- **INSTRUCTIONS TO FOLLOW**:
Go to the line below containing "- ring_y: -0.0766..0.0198" and print exactly from there through the line containing "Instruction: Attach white", both included. Print nothing else.

- **SOURCE DATA**:
▶
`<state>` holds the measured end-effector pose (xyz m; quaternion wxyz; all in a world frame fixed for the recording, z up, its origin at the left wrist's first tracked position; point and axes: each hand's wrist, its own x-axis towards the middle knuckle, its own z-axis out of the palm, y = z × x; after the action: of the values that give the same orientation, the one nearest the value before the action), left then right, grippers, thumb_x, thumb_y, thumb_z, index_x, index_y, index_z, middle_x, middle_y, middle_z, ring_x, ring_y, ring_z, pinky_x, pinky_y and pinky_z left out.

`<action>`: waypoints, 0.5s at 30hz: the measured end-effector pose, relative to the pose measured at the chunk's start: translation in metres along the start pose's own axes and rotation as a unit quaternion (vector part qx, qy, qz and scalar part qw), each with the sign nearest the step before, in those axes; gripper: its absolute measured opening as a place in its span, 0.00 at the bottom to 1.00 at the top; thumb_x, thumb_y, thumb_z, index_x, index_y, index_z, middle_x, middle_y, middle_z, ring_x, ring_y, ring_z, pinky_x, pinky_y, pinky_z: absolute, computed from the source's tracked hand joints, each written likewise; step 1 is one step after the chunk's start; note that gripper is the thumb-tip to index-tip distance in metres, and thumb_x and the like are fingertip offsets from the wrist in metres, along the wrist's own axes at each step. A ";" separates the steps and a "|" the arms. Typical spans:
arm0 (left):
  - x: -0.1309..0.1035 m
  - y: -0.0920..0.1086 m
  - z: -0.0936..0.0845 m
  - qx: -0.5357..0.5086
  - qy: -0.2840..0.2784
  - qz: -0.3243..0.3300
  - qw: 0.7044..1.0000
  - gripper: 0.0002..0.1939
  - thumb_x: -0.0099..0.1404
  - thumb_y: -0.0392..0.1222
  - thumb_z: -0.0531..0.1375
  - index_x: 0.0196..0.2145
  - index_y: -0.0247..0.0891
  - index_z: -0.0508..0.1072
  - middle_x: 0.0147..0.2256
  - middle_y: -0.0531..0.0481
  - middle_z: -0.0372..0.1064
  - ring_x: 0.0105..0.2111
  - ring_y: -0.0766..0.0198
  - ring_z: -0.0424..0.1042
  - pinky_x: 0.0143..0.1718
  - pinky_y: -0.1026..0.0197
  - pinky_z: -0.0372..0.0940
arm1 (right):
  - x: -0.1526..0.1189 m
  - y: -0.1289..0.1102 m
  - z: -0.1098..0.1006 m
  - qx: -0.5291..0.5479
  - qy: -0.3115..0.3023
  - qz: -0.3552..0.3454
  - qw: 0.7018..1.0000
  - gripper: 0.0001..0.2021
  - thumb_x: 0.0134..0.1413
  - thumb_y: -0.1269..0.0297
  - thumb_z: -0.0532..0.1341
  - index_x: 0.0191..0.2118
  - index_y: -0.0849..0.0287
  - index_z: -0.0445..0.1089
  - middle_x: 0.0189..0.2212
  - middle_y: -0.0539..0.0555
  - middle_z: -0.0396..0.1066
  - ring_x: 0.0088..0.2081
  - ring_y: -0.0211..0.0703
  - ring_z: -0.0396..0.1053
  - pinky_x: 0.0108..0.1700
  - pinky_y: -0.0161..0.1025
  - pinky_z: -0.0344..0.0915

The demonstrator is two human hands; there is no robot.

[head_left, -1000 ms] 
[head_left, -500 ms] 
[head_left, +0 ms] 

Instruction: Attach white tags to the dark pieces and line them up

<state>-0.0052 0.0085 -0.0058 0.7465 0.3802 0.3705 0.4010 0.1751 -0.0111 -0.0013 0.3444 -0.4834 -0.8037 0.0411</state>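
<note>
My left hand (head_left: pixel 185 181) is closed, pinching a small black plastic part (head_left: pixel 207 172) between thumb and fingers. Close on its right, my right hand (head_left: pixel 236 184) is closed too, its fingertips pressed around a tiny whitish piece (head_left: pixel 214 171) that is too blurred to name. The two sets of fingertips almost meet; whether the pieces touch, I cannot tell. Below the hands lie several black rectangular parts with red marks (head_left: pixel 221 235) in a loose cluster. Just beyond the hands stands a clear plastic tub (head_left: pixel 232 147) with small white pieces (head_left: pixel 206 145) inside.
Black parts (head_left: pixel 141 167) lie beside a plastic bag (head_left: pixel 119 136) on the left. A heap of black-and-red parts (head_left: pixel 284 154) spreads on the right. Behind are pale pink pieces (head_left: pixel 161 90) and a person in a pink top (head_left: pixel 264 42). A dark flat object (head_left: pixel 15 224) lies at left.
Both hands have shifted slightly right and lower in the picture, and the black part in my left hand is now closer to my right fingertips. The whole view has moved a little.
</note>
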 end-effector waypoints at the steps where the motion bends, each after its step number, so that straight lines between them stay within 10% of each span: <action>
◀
- **SOLUTION**:
  - ring_y: -0.0766..0.0198
  - ring_z: -0.0424..0.1042
  - pinky_x: 0.0143..0.1718
  - pinky_y: -0.1026..0.0197
  - pinky_z: -0.0372..0.0940
arm1 (right):
  - x: -0.1526..0.1189 m
  - y: -0.1289..0.1102 m
  - z: -0.1098..0.1006 m
  - qx: -0.5291..0.5479
  - qy: -0.3115..0.3023
  - qz: -0.3552..0.3454
  - qw: 0.7018..1.0000
  - gripper: 0.0001..0.2021
  - thumb_x: 0.0134..0.1413
  - thumb_y: -0.1269..0.0297
  - thumb_z: -0.0532..0.1341
  - index_x: 0.0191..0.2118
  - index_y: -0.0849..0.0287
  - index_z: -0.0445..0.1089
  - middle_x: 0.0189..0.2212
  - middle_y: -0.0539..0.0555
  - middle_z: -0.0396..0.1066
  - ring_x: 0.0088..0.2081
  - ring_y: -0.0211..0.0703
  - ring_z: -0.0396..0.1053
  - pinky_x: 0.0108..0.1700
  - pinky_y: -0.0161..0.1025
  - pinky_z: -0.0344..0.0915

The demonstrator is two human hands; there is no robot.

[head_left, -1000 ms] 
[head_left, -500 ms] 
[head_left, +0 ms] 

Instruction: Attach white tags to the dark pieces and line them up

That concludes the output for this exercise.